Today is the 4th July and memories of a few years ago when I was in Boston where events changed the history of the United States of America live on in my mind. It is a special day for many citizens of the United States and later today I will no doubt chat to American family as they celebrate the 4th. Closer to home it is a day which in the past week has built in the public consciousness with a growing clamour in England around the opening of pubs! And that’s been hard for so many.
As I have mentioned over the last few months I receive a lot of correspondence from folks who have kept in touch with me during the pandemic. One of those wrote to me this week about how hard it has been reading the newspapers and seeing the news on TV in the build-up to what has become this self-styled ‘Independence Day’ and ‘Super Saturday.’ For her it is a day of real insensitivity because like countless thousands she is one of those who have lost her husband to Covid19, her husband being one of the people who died as a result of the virus in a care home.
She is not alone. Many have spoken, written or messaged me from their places of hurt. They have found it hard to reconcile a return to ‘normal’ with the loss and emptiness which is a constant ache in their waking moments and restless nights. They have spoken of the way in which they feel as if they have been put to the side in their grieving as the world rushes by in its race back to normality. They have spoken about becoming the invisible grieving, those whose story is an uncomfortable and constant reminder of the vicious pain and raw absence that this virus has and is causing.
Mourning is an essential part of the rhythm of life – it’s moves are individual and it’s actions are determined by our own character. For some there is a desire to be busy and active, using routine and familiarity to contain our lostness; for others a need to withdraw and hold pain close; for yet others there is consolation and comfort in the presence of family and friends. But the problem has been that we have been prevented or blocked in so much of the ways in which we traditionally mourn and grieve. Mourning has become unnatural and painfully hard during the pandemic with all the restrictions on funerals, on being together, or on simply being free to wander in our hurt.
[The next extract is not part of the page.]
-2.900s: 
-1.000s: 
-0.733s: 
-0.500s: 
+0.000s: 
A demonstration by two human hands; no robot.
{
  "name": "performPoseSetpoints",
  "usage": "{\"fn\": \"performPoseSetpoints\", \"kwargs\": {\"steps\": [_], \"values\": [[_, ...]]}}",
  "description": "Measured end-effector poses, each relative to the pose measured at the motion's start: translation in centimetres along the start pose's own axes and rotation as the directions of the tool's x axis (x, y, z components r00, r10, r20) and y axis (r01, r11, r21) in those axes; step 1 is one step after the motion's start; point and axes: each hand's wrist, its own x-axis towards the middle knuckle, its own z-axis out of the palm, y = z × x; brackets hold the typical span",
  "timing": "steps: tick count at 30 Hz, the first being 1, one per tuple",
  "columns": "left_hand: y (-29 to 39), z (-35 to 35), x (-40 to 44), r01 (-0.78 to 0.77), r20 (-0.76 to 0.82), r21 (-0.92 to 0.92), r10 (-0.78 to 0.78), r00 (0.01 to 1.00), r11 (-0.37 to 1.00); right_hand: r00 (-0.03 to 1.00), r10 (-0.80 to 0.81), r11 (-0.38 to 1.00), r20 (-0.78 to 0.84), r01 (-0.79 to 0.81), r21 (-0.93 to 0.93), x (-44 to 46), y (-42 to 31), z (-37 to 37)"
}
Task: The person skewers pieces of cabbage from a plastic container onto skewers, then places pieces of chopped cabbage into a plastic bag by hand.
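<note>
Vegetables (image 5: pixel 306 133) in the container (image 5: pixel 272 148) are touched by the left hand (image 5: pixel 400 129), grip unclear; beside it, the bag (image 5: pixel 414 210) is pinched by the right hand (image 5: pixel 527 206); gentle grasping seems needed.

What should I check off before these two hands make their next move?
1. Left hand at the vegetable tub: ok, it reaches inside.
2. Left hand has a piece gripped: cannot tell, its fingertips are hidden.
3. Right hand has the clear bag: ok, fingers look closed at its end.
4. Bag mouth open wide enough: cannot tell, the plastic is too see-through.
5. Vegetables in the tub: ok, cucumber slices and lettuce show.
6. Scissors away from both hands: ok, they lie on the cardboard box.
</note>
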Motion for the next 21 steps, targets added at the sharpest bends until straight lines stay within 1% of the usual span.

As things begin to ease through lockdown then it will undoubtedly become easier for people to reconnect and nurture their own grieving. But I think we all of us have to recognise that those who have lost someone to Covid19 need to be supported and upheld by the wider community. There is something painfully distinctive about losing someone in and to the pandemic and we need to acknowledge that and take action to address these issues. This in part has started already through the resourcing of more focussed grief and bereavement support. But increasingly I feel that this support and recognition needs to be broader and wider.
The messages I have been getting are from people who feel as if society is in danger of creating a stigma around Covid19 and especially around dying from Covid19. We saw a similar trend after the Spanish Flu in the 1920s. They speak of the bereaved unable or unwilling to say to others that their relative has died from the virus. I very much hope that those are a minority, but I also fear that we need to recognise better the reality of these feelings than we are doing.
Whether you have been bereaved because of Covid19 or someone has died during the lockdown period I believe that there needs to be not solely a restoration of personal grieving support but that we now need to do something at a community and national level. My concern is that if we do not do so there will be far too many with unresolved and blocked grieving which will only serve to cause hurt and harbour pain into the future.
So today I am calling for a National Day of Mourning and Remembrance for all those impacted by Covid19 in Scotland. I am asking all Members of the Scottish Parliament to agree in principle to the idea of such a day.
- A day to mourn all those who have died in care homes, in hospital and in community
- A day to mourn all those who have died during Lockdown for whom we have been unable to grieve and remember as we might have done
- A day to remember all those who have worked tirelessly in the care of others sharing compassion, giving professionalism and sacrificial service.
- A day to remember all those who have had their lives changed and turned upside down by this virus.
I am not naming a day, but I think we need to as a community identify the need to have such a day in the future when we can be together to focus on those we need to remember. We need to create a point in the horizon ahead to which those who are lost in their grief can find the energy to pull themselves toward in the hope that society will hear their story, will listen to their loss and will be silent in remembrance.
We need to have a day when in silence and in action, in country and in city, in streets and in homes people have the opportunity to pause and reflect for from such comes healing and renewal both individually and as a community.
Above the din and noise of rushing back to a normal future we must give space and place for people to remember, to picture their loved ones and to cradle a moment in time which is theirs to grieve. We owe them no less.
After the silence of loss, the memories come, the tears fall, the sadness echoes and mourning and remembrance sounds.